There were a couple other demos, but I didn't play them since one is this educational thingy that it just soaked in text, so it would be impossible to play at all. The other was Meteos, and I already own that game, so I didn't even bother. The site also hosts a couple of special downloads offered at E3, one being a horribly compressed version of the Legend of Zelda: Twilight Princess trailer, and the other a very cool picture gallery of screens from the same game. The gallery's pictures are of excellent quality, and the background music is great and sounds like it may be the new overworld music.
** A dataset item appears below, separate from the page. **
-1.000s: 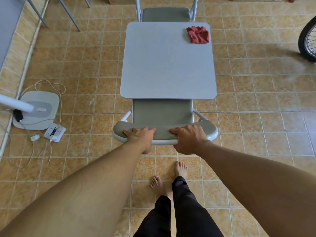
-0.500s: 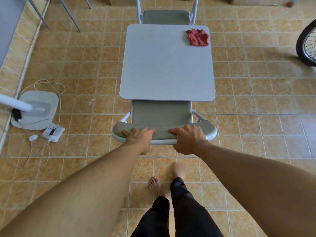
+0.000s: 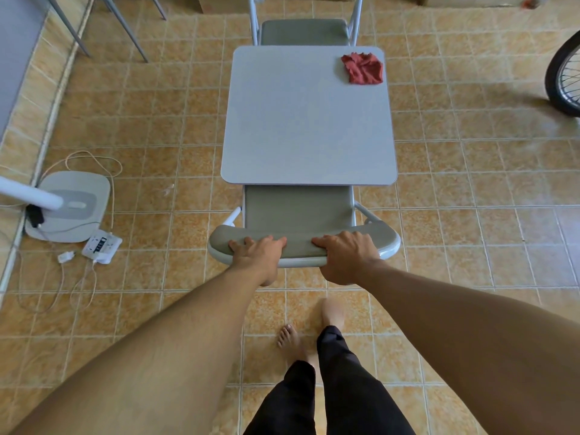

If nothing else, I got to satiate my need for Jump Superstars, which should hold me until it arrives, but I also found a few gems I never would have looked twice at. I just hope that more demos will be made available in the future so that I can try out some new things that I might never have experienced otherwise. If you've got a DS (not that anyone that reads my site does), I highly suggest setting up a system so that you can give some of these games a whirl. The only downside being that you have to own a specific card, and you'll have to forfeit your network (uninstall your card's drivers and install the DS thing drivers) every time you set the DS link up. But since I don't have an access point yet, there is no network for this to interfere with, so yay.